I'd pick a value - if the CT is, say, the size of a microwave oven
magnet, I wouldn't be afraid to use a 100 ohm, 2 watt resistor - that
translates to 10V at 100 mA, doesn't it? E = I * R, so 100 * .1 is
10. That's a watt.

Then, since it's isolated, I'd go ahead and just go to an opamp precision
rectifier, (high impedance, you see, it doesn't load the circuit much) and
do whatever with it I wanted - peak detector, RMS circuit, or if I wanted
to be really off-the-wall, use a uP to sample it at a few KHz and
calculate the RMS in software. That way, it wouldn't even need to be
rectified, although I'd take a look at input scaling. If your ADC can
only handle 5VPP, I'd use a 50 ohm burden resistor, and so on. ;-) (or
whatever - I'm answering a USENET post, not doing arithmesthenics!)
;-)

[maybe more like 14.1 ohms - what's the P-P of 200 ARMS? -- Thanks!]

And, with another ADC on the volts, you can calculate Real Power and
Power Factor!

Good Luck!
Rich

11. ### Rich GriseGuest

And, just for the record, it's surprisingly easy to get a really good
approximation for RMS with, say, 32 samples per cycle, and LUTs for
the square and square root of 8-bit numbers. ;-)

When I did that in my 68HC11-powered SCR phase-controlled 24V 40A
battery charger design, it turned out that it didn't make very much
difference in the regulation whether I went through all that RMS
rigamarole or just used the average. I was proud of the short
circuit shutdown, however. If the input of the HC11 current-sensor
ADC hit the rail (0FFh), I just had it not fire the SCRs next cycle. Or
again, until the user disconnected the cables from the short.

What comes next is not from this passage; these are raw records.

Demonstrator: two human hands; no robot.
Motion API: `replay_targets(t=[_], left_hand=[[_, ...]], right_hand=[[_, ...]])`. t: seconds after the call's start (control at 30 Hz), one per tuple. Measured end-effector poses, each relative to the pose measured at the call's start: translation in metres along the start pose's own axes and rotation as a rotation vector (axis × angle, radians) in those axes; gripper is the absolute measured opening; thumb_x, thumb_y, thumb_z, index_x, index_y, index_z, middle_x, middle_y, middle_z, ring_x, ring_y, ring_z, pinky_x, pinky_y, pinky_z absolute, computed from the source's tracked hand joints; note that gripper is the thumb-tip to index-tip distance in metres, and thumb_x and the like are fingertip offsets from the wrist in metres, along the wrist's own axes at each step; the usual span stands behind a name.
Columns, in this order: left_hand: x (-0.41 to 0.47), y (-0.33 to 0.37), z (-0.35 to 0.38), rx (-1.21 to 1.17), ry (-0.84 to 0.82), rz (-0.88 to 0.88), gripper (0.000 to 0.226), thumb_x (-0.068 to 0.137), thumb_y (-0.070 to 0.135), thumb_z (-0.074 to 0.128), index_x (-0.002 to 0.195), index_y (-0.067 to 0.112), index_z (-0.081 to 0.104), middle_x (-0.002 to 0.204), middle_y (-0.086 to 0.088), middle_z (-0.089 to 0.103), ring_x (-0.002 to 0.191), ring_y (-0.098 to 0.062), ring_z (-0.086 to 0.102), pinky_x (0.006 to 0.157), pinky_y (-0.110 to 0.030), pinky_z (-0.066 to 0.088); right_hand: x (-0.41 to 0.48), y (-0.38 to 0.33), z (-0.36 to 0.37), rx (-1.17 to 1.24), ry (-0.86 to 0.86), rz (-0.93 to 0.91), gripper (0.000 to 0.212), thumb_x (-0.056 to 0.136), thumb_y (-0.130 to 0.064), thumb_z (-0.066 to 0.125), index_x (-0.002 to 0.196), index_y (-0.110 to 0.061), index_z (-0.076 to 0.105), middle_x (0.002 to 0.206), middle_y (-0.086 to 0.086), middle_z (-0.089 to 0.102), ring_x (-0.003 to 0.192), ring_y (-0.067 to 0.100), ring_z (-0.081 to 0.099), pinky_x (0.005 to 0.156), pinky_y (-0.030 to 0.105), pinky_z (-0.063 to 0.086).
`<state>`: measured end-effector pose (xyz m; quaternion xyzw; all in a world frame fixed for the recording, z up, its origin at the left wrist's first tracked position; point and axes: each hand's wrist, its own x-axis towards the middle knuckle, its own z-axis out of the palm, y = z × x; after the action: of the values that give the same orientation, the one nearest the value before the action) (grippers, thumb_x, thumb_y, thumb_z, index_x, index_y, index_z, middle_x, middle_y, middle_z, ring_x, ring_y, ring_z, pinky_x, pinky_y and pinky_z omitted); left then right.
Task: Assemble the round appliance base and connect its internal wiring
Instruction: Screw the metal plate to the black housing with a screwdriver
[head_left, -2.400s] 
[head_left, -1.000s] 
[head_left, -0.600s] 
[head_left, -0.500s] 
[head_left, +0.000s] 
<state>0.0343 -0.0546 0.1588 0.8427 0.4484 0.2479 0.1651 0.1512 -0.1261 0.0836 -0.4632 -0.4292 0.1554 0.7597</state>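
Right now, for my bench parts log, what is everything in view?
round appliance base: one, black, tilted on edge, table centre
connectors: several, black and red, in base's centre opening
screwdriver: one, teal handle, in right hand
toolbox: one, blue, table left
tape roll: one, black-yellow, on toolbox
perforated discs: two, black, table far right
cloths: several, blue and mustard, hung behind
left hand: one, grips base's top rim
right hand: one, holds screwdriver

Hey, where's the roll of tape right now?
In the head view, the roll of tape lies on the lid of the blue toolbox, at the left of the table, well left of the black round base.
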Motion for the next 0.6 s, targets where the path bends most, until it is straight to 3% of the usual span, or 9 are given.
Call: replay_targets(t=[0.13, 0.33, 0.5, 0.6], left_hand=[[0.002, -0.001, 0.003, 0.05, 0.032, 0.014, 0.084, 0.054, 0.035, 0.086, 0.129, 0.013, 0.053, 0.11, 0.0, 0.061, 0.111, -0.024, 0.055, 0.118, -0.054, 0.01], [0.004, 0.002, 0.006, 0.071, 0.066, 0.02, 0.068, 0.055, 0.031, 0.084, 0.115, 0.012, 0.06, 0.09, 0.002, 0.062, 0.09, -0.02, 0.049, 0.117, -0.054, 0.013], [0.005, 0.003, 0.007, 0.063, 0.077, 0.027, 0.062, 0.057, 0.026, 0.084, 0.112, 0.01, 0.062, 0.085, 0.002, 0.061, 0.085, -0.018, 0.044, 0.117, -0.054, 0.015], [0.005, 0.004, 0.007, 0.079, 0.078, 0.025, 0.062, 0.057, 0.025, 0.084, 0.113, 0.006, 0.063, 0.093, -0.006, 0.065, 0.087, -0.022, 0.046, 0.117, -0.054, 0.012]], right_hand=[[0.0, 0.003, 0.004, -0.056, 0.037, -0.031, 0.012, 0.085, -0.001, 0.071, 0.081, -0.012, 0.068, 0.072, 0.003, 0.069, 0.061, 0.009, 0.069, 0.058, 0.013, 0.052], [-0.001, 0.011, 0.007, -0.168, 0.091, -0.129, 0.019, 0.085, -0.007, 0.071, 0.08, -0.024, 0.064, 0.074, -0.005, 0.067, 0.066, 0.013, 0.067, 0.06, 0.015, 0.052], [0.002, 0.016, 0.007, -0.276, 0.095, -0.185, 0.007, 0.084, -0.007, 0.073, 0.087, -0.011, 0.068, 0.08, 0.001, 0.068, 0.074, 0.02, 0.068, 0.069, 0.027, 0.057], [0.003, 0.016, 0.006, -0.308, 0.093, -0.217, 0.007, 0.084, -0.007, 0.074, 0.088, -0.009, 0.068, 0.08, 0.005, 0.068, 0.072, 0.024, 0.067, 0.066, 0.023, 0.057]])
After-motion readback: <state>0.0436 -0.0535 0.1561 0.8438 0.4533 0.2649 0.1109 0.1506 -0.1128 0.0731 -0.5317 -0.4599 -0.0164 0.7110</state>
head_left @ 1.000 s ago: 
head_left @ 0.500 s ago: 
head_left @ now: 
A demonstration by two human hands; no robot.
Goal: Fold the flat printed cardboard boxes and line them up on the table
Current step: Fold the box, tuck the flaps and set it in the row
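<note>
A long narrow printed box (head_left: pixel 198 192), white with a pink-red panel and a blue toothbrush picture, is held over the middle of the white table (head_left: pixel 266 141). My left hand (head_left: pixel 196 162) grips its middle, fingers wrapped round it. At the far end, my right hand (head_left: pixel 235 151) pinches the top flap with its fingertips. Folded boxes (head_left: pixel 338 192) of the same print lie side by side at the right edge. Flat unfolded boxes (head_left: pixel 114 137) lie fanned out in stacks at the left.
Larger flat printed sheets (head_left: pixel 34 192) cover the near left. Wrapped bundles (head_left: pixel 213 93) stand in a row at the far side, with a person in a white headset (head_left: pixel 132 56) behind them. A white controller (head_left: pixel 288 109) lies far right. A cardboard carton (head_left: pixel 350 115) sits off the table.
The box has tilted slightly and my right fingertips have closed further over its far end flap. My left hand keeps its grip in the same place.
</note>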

Turned out to be too expensive for the market, though. )-;

Cheers!
Rich

Cheers!

12. ### Tim WilliamsGuest

Related question: does a current transformer work with a variable frequency
source?

Tim

13. ### John PopelishGuest

What's the big deal? I didn't design the circuit, I just described
how it would work. I am always glad to see alternate approaches and
opinions. Even if they are not all perfect, they generate educational
discussion.
Plus and minus 283 amps. If you wanted to keep that inside 0 to 5
volts, with a bit of head room for starting surges (I would clamp the
signal with a pair of 1 watt 4.2 volt zeners) You might use a burden
of 6.8 ohms (+-1.9 volts at 200 amps RMS through the primary).
Yes. If you already use PIC's or some other processor that comes with
an A/D, that would be a useful project.

14. ### John PopelishGuest

Just as with any transformer, there is a practical lowest and highest
usable frequency. As the frequency goes down, you also have to lower
the burden resistor to keep the primary volt*seconds per half cycle
from growing. The upper end is usually limited by the thickness of
the laminations in the core. But there is also a leakage inductance
limit that rolls off the coupling between primary and secondary as
frequency rises. That said, good quality current transformers with
generous core masses (for the low frequency end) and very thin, very
high permeability tape wound cores can be reasonably flat well beyond
the audio spectrum. For instance:
http://www.widebandcts.fsnet.co.uk/Index.htm

15. ### Tim WilliamsGuest

Because it acts as an inductor, right?

I once put some turns on a small toroid and dropped it over the ground
return line on my open-loop induction heating circuit (which I'm
guesstimating, skewed by all sorts of parasitic inductances and wirewound
resistance, has no more than 30A peak), and read the voltage across a
resistance (2.2 and 10 ohms, giving readings in the 0.5Vp-p range). The
thing is, voltage response remained relatively constant across the frequency
band. Not only didn't it taper off at high frequencies, but it didn't
register the series resonance peak, IIRC.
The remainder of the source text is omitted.